The war, moreover, was spreading beyond Vietnam. The United States felt free to take action in Cambodia if necessary to protect American troops in South Vietnam. The bombing of infiltration routes in Laos was being intensified. And the bombardment of the Ho Chi Minh Trail leading from North Vietnam was raising the specter of possible Chinese intervention in the war. Johnson and his intimates were unable to define what a victory would be, and they were terrified of "another Korea"—a war with an indecisive outcome. Instead of victory, they preferred the phrase favorable settlement —defined by Secretary of Defense Robert S. McNamara as coming about when the North Vietnamese ceased feeding "the fires of subversion and aggression in South Vietnam" so that South Vietnam could gradually "expand its control and shape the outcome." The president continued to use the words winning and losing . Until early 1968 he believed what he had been saying in mid-1965: "I know the other side is winning; so they do, too. No man wants to trade when he's winning." So he concluded that the United States would have to "apply the maximum deterrent until [the enemy] sobers up and unloads his pistol." Johnson persisted in a mistaken conviction that Ho Chi Minh, the North Vietnamese leader, was, like most other politicians, ready sooner or later to make a deal.

At Christmastime 1965 the president conducted a worldwide effort—the "Johnson peace offensive"—aimed at commencing negotiations.
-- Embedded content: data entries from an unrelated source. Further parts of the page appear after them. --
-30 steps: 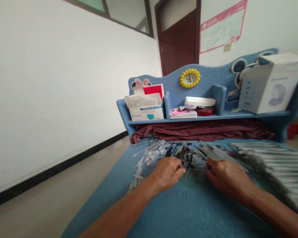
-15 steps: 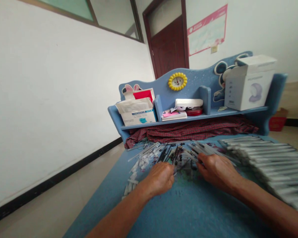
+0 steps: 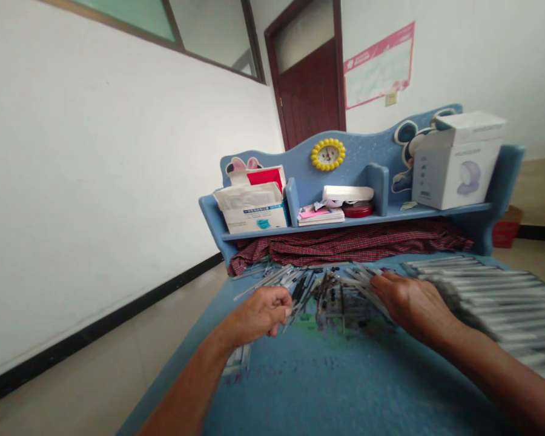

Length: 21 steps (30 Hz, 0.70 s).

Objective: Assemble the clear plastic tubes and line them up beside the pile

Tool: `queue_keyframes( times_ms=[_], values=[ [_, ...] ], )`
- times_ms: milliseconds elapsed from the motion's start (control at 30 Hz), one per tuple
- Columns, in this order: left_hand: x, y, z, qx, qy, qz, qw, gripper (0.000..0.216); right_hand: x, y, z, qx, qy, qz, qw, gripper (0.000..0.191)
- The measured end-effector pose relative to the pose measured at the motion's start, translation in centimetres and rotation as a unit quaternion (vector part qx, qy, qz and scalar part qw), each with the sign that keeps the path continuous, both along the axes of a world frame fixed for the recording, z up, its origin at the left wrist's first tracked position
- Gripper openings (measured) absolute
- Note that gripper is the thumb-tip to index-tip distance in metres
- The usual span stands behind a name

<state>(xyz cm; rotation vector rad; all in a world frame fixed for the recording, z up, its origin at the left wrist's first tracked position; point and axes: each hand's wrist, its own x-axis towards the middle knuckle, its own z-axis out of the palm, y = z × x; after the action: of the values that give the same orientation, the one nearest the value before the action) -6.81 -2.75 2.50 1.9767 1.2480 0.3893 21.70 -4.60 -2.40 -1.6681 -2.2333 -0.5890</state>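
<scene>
A loose pile of thin pen parts (image 3: 331, 290), clear tubes and dark pieces, lies spread across the blue desk (image 3: 345, 387). My left hand (image 3: 261, 313) rests at the pile's left edge with its fingers curled in and pinched on a few of the thin tubes. My right hand (image 3: 409, 303) lies knuckles up on the pile's right side, fingers bent down into the parts; what they hold, if anything, is hidden. A neat row of grey-white tubes (image 3: 495, 297) lies just right of my right hand.
A blue shelf (image 3: 358, 221) stands at the desk's back with a mask box (image 3: 254, 212), a white carton (image 3: 456, 169), papers and a yellow clock (image 3: 327, 154). Red plaid cloth (image 3: 354, 242) lies under it. The desk's left edge drops to the floor.
My left hand has moved left and closed on some tubes at the pile's edge. My right hand has slid slightly forward into the pile. The view has tilted a little.
</scene>
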Motion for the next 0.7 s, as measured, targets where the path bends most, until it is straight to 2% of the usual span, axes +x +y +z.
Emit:
queue_keyframes(
  times_ms=[233,700],
  values=[
    [-0.2,-0.18,0.58,-0.01,-0.001,-0.016,1.0,0.008,0.33,-0.06,-0.02,0.034,-0.011,0.039,0.999,0.016],
    [-0.77,-0.2,1.01,-0.045,0.006,-0.026,0.999,0.014,0.44,-0.02,-0.08,0.024,-0.012,0.081,0.996,0.016]
  ],
)
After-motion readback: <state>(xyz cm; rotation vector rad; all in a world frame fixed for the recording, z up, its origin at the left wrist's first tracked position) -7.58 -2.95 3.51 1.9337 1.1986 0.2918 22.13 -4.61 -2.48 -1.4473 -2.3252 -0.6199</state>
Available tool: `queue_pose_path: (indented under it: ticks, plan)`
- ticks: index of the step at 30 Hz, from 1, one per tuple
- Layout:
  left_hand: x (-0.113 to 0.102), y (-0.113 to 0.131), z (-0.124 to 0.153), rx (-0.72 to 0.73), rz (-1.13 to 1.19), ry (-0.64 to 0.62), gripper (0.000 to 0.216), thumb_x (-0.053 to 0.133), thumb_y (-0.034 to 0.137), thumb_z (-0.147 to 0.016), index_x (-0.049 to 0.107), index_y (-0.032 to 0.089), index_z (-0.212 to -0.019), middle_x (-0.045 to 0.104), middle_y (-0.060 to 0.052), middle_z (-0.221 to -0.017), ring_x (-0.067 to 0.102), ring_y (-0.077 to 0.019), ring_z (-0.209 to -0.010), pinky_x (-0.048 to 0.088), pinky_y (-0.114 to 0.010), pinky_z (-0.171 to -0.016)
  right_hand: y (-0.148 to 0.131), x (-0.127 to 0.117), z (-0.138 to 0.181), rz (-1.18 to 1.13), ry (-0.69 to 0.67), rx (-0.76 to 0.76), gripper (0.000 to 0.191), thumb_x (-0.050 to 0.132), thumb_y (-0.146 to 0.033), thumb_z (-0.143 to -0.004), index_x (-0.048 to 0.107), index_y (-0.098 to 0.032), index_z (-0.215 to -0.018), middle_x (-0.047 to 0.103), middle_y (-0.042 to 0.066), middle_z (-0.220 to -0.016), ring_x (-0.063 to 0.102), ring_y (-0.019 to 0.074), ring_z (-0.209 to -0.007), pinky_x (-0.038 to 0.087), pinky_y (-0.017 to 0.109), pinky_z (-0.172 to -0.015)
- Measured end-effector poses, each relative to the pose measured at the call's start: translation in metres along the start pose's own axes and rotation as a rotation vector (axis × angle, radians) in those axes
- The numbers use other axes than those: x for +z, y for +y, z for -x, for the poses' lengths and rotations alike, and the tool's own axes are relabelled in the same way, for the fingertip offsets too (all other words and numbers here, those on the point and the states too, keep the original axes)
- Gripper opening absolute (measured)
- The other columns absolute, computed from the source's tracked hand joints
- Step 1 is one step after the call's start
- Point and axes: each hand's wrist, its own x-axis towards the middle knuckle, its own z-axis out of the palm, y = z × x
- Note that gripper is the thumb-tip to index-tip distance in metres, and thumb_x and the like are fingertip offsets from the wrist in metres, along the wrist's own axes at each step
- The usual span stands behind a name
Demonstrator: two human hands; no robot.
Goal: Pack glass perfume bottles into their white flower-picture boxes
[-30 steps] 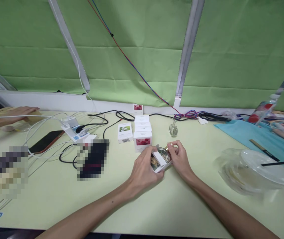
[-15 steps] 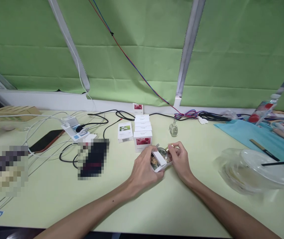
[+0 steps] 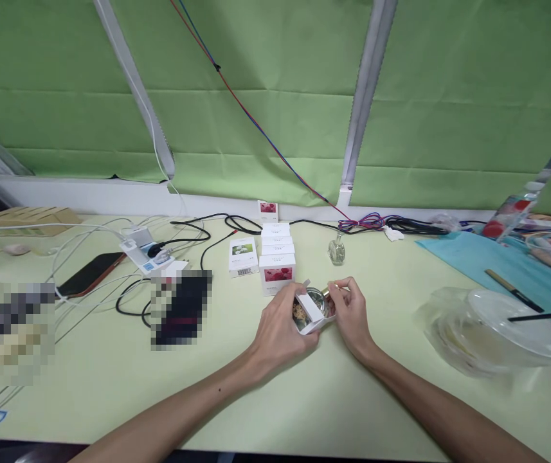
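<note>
My left hand (image 3: 278,328) is wrapped round a small white box (image 3: 308,313) with a flower picture, its end flap open. My right hand (image 3: 352,312) pinches a small glass bottle (image 3: 321,300) with a gold cap, which sits partly inside the box's open end. Both hands rest low over the pale green table (image 3: 275,386), just in front of a row of similar white boxes (image 3: 278,256).
A clear glass bottle (image 3: 336,251) stands behind my hands. Cables, a power strip (image 3: 143,252) and a phone (image 3: 89,273) lie to the left. Clear plastic containers (image 3: 492,331) and a blue cloth (image 3: 487,260) are at right.
Another person's hand and forearm at the far left have withdrawn from view. My right hand has shifted slightly lower at the box's opening.
</note>
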Motion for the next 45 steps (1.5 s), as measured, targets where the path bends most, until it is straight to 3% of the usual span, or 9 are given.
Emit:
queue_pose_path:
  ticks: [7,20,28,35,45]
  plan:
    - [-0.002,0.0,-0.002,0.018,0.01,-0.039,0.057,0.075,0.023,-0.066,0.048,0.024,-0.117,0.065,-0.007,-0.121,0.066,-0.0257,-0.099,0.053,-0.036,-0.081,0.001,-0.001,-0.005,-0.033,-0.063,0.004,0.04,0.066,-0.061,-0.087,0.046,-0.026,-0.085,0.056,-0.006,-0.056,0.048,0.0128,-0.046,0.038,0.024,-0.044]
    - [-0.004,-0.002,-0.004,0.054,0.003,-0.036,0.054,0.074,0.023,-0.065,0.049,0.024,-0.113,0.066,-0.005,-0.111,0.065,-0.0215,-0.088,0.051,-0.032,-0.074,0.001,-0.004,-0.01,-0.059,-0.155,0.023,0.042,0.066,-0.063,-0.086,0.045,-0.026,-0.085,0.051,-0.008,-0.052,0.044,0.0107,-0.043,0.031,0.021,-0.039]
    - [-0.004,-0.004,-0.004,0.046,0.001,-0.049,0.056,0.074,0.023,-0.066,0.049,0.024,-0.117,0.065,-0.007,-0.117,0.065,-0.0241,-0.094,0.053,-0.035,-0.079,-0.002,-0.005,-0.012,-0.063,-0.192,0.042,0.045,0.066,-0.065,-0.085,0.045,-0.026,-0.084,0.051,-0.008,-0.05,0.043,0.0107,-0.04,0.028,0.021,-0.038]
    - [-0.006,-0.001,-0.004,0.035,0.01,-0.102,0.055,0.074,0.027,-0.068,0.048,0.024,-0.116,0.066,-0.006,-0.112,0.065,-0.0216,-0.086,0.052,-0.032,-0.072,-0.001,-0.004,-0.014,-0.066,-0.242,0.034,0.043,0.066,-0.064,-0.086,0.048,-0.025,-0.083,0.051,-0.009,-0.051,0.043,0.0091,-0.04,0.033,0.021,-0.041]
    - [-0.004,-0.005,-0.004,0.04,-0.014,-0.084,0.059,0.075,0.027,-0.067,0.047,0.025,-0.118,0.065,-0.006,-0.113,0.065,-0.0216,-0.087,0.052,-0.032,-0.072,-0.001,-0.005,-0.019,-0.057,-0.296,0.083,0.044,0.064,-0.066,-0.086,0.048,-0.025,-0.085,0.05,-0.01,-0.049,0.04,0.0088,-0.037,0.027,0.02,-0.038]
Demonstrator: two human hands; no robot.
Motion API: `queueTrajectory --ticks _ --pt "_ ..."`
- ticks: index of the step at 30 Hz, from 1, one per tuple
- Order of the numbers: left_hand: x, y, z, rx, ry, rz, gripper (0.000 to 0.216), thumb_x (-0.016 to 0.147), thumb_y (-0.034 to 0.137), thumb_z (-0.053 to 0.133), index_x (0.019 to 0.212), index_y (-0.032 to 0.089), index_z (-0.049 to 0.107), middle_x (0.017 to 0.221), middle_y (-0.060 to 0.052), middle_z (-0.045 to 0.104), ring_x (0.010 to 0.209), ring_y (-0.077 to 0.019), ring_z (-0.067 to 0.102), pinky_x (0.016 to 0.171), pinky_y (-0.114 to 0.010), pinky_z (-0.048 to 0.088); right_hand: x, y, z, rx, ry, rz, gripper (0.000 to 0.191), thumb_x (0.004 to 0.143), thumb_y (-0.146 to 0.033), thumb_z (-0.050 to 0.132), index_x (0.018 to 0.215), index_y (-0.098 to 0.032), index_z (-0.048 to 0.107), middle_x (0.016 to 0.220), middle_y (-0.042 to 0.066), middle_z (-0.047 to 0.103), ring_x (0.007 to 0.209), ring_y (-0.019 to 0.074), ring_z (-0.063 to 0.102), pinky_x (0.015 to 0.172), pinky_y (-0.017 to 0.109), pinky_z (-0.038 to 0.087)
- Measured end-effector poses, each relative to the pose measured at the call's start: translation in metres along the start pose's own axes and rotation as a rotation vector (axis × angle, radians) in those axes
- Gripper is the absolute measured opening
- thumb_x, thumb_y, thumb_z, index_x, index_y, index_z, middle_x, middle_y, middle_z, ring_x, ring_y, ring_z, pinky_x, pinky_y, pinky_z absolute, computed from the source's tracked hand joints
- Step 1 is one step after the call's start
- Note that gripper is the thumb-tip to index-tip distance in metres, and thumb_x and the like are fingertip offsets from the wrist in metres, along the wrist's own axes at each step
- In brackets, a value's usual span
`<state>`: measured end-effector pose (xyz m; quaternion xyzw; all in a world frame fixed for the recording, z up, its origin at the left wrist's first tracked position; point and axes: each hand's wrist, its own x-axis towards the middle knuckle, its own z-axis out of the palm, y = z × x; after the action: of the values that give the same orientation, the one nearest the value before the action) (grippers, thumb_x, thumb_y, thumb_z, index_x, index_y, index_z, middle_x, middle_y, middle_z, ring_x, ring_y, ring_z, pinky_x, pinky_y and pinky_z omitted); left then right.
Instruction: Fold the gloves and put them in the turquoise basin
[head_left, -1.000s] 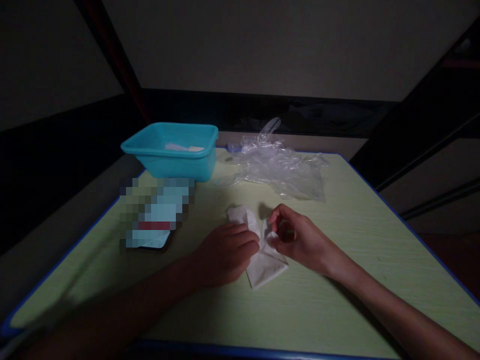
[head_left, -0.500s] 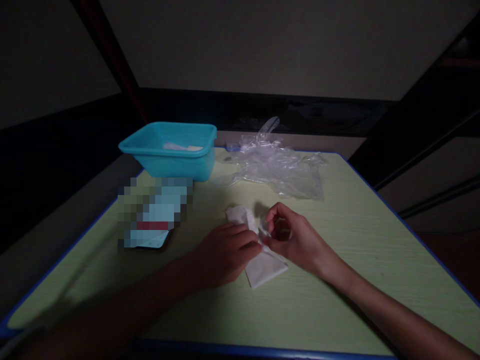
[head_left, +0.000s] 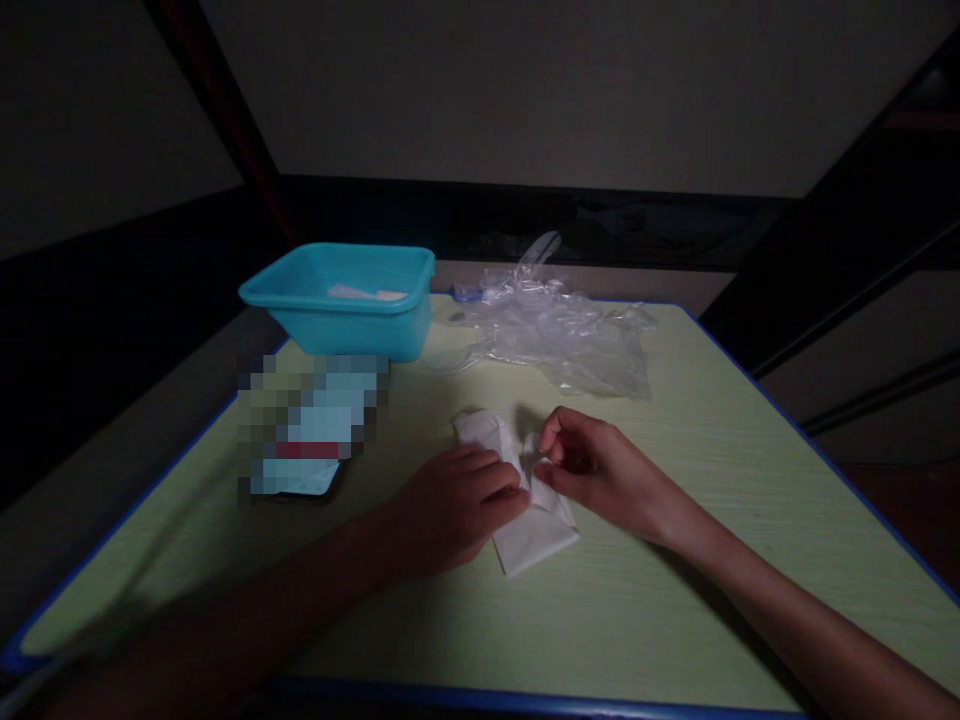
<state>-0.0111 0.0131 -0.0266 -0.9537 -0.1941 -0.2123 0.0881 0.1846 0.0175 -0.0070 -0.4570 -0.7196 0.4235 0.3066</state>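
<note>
A white folded tissue (head_left: 534,535) lies near the middle of the pale green table (head_left: 675,560). My left hand (head_left: 450,510) rests on its left side, fingers curled and pressing it down. From the right, my right hand (head_left: 600,470) pinches a raised flap of the tissue between thumb and forefinger. Another part of the tissue (head_left: 480,430) pokes out beyond my left fingers.
A turquoise plastic tub (head_left: 341,300) with something pale inside stands at the back left. Crumpled clear plastic wrap (head_left: 559,335) lies at the back centre. A phone with a blurred screen (head_left: 304,440) sits left of my hands. The table has a blue edge; surroundings are dark.
My right hand has lowered its fingers a little and closed tighter on the tissue flap. My left hand stayed pressed on the tissue, almost unmoved.
</note>
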Motion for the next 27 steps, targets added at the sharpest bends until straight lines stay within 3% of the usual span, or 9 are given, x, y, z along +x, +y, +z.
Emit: queueTrajectory --ticks 12,21,27 --pt "-0.0010 -0.0002 0.0032 -0.020 -0.001 -0.004 0.014 0.087 0.011 0.050 0.089 0.017 0.062 0.078 -0.002 0.061 0.072 -0.0165 0.051 0.063 -0.029 0.037 0.0039 -0.0038 0.0033 0.345 -0.077 0.102 0.022 0.067 -0.022 0.063 0.076 -0.021 0.043 0.056 -0.008 0.049 0.043 0.0060 0.044 0.042 0.020 0.035" --pt "-0.0004 -0.0004 0.0024 -0.007 0.002 -0.006 0.014 0.087 0.011 0.049 0.085 0.017 0.062 0.076 -0.001 0.061 0.071 -0.0159 0.052 0.062 -0.029 0.037 0.0025 -0.0033 0.0048 0.382 -0.089 0.085 0.021 0.063 -0.013 0.063 0.076 -0.019 0.047 0.061 -0.005 0.057 0.053 0.0075 0.052 0.051 0.021 0.039" --pt "-0.0008 -0.0010 0.0017 -0.015 0.081 0.002 0.017 0.086 0.009 0.048 0.075 0.016 0.060 0.071 -0.001 0.060 0.066 -0.0155 0.051 0.060 -0.028 0.039 0.0015 0.0014 0.0064 0.394 -0.141 0.068 0.021 0.062 -0.012 0.064 0.076 -0.018 0.050 0.065 -0.004 0.059 0.058 0.0085 0.055 0.054 0.022 0.042"
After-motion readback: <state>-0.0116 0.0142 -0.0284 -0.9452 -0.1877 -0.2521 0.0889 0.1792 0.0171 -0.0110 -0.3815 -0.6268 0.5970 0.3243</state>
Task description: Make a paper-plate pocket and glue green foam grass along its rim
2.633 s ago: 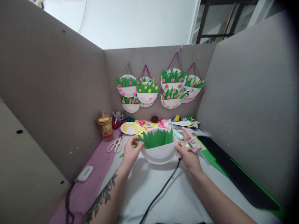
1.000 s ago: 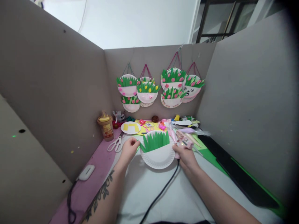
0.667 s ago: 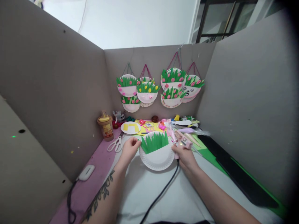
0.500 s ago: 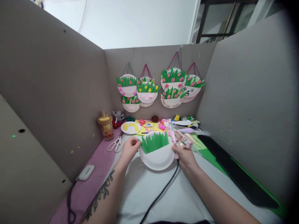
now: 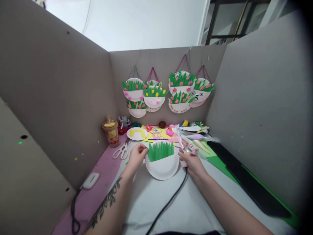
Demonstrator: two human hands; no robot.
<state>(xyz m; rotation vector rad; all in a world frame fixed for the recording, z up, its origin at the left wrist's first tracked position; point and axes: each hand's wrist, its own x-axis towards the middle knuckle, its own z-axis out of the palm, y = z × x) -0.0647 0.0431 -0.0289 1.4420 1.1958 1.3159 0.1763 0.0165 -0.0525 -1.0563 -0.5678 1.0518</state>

Vice President Hubert Humphrey sped off to meet with Soviet Premier Kosygin in New Delhi; Ambassador to the United Nations Arthur Goldberg visited with Pope Paul VI, President Charles de Gaulle of France, and Prime Minister Harold Wilson of Great Britain; and Secretary of State Dean Rusk conferred in Saigon with South Vietnamese officials. The veteran diplomatic troubleshooter Averell Harriman went behind the Iron Curtain to present the position of the administration to ranking officials in Warsaw and Belgrade. The good offices of U Thant, the secretary general of the United Nations, were also earnestly enlisted. The peace offensive, launched with a dramatic and well-publicized halt in the bombing of the North, ended after thirty-seven days on 31 January 1966—an unmitigated failure.